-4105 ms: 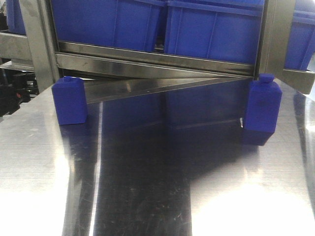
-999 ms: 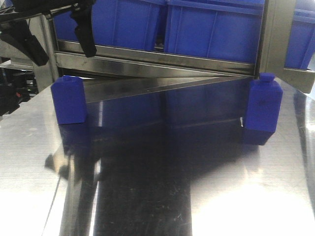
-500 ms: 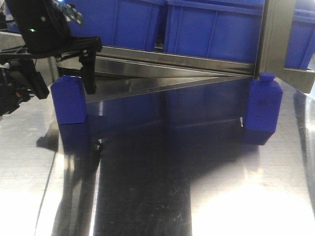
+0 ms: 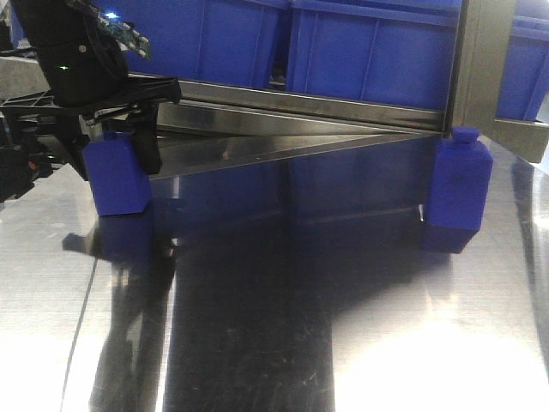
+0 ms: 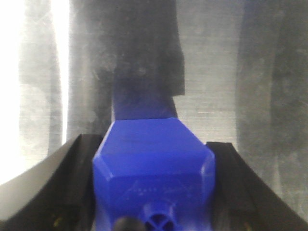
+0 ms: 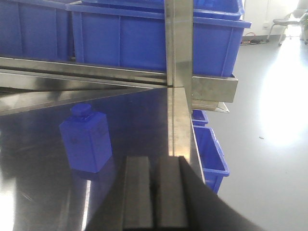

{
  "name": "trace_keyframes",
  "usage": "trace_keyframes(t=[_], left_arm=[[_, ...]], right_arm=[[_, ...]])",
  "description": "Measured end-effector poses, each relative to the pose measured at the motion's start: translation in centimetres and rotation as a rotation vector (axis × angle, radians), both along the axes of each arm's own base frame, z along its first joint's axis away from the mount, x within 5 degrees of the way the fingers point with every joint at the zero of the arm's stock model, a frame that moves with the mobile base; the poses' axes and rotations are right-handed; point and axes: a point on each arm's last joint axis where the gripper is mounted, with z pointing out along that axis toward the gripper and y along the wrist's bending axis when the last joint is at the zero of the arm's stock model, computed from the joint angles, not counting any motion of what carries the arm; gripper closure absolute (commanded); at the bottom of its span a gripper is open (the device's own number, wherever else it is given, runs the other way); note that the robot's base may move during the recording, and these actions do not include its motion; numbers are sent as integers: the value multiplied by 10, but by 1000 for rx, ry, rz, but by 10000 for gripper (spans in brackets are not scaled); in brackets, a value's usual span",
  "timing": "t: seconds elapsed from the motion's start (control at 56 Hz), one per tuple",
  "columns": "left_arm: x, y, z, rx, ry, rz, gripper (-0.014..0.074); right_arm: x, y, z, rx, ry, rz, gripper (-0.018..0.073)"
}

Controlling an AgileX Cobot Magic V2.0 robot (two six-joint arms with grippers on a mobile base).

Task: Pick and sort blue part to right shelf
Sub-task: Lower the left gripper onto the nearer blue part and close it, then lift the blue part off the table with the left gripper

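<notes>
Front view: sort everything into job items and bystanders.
Job: left blue part, right blue part, left gripper straddling the left one.
Bystanders: blue bins, steel table.

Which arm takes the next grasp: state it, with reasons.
Left. The left gripper straddles the left blue part, jaws open; the right gripper is shut, short of the right blue part.

Left hand (image 4: 111, 163) — matte black, with a tiny green light (image 4: 62, 67).
</notes>
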Motion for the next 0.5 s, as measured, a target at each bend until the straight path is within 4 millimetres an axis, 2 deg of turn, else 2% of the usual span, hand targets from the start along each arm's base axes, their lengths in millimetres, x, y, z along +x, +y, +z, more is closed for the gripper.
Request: trace_keyframes(t=[0.41, 0.5], left_arm=[[-4, 1, 2, 27, 53, -36, 365], [-8, 3, 11, 36, 46, -51, 365]], right_arm=[[0, 0, 0, 0, 0, 0, 508], [0, 0, 0, 0, 0, 0, 508]])
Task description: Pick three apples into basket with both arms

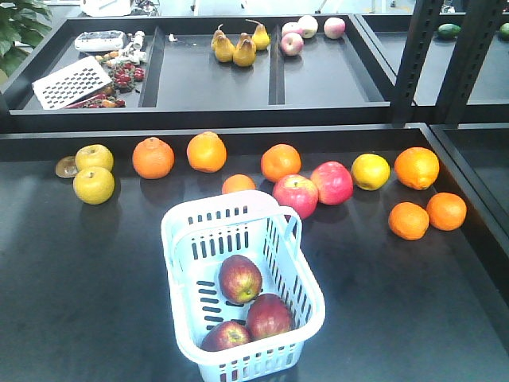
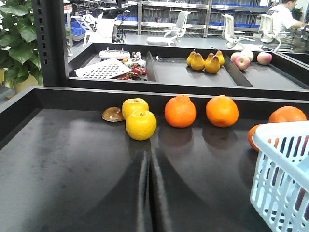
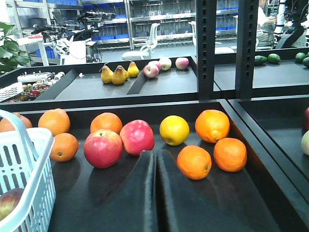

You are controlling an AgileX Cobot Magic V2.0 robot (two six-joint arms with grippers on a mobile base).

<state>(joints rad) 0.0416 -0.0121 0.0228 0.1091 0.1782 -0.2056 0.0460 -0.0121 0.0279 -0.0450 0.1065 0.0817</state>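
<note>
Nearest the camera, all three dark red apples (image 1: pixel 240 278) sit inside the basket (image 1: pixel 184 237), two touching at the near end. Left gripper (image 2: pixel 148 193) and right gripper (image 3: pixel 155 193) both look clenched, fingers pressed together, empty, hanging apart on either side of the basket. Farther back, oranges (image 1: pixel 153 157) and pink-red apples (image 1: pixel 296 194) line the table.

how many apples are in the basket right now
3 dark red apples lie in the basket: one near the middle, one toward the near right, one at the near left. None looks hidden.
</note>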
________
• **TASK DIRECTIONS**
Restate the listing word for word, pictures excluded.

• **WRITTEN SOLUTION**
-4105 ms: 
-999 ms: 
-500 ms: 
+0 ms: 
+0 ms: 
+0 ms: 

{
  "name": "trace_keyframes",
  "usage": "trace_keyframes(t=[_], left_arm=[[_, ...]], right_arm=[[_, ...]])",
  "description": "Measured end-effector poses, each relative to the pose measured at the motion's start: translation in centimetres and rotation as a rotation vector (axis × angle, radians), both along the axes of each arm's own base frame, z along its first joint's axis away from the mount, x within 5 degrees of the way the fingers point with every joint at the zero of the arm's stock model, a frame that moves with the mobile base; the poses' axes and rotations are right-handed; point and axes: a point on each arm's last joint axis where the gripper is mounted, with z pointing out along that axis toward the gripper and y along the wrist's bending axis when the last joint is at the zero of the arm's stock model, computed from the joint angles, not counting any motion of what carries the arm; gripper closure absolute (commanded); at the bottom of its span a gripper is open (the device's own number, wherever else it is given, runs the other way); note that the robot's base may move during the recording, and these actions do not include its motion; numbers are sent as integers: the value multiplied by 10, but by 1000 for rx, ry, rz, but by 10000 for gripper (spans in brackets are not scaled); in brackets, a value's usual span",
  "timing": "t: seconds elapsed from the motion's start (control at 56 Hz), one per tuple",
  "columns": "left_arm: x, y, z, rx, ry, rz, gripper (-0.014..0.074); right_arm: x, y, z, rx, ry, rz, gripper (-0.018..0.073)"
}

Controlling an AgileX Cobot Magic V2.0 robot (two six-joint arms with grippers on a mobile base).

Task: Pick and sort blue part to right shelf
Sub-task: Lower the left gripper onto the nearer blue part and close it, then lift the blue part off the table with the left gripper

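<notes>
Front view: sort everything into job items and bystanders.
Job: left blue part, right blue part, left gripper straddling the left one.
Bystanders: blue bins, steel table.

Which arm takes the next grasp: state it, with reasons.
Left. The left gripper straddles the left blue part, jaws open; the right gripper is shut, short of the right blue part.

Left hand (image 4: 111, 163) — matte black, with a tiny green light (image 4: 62, 67).
</notes>
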Motion for the next 0.5 s, as measured, a target at each bend until the straight path is within 4 millimetres an axis, 2 deg of turn, else 2% of the usual span, hand targets from the start along each arm's base axes, their lengths in millimetres, x, y, z along +x, +y, +z, more is closed for the gripper.
Request: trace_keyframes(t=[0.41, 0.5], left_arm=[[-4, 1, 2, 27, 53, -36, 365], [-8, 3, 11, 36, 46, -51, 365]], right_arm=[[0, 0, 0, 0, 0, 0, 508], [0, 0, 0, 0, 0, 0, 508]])
Task description: Pick three apples into basket with both arms


You are controlling an AgileX Cobot Magic V2.0 robot (two six-joint arms with grippers on a mobile base).

<state>(joints rad) 0.0416 -0.0121 0.0228 0.1091 0.1782 -0.2056 0.0460 -0.0121 0.0279 -0.0450 0.1065 0.0817</state>
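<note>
Nearest the camera, all three dark red apples (image 1: pixel 240 278) sit inside the basket (image 1: pixel 184 237), two touching at the near end. Left gripper (image 2: pixel 148 193) and right gripper (image 3: pixel 155 193) both look clenched, fingers pressed together, empty, hanging apart on either side of the basket. Farther back, oranges (image 1: pixel 153 157) and pink-red apples (image 1: pixel 296 194) line the table.

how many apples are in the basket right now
3 dark red apples lie in the basket: one near the middle, one toward the near right, one at the near left. None looks hidden.
</note>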

The reply is now complete.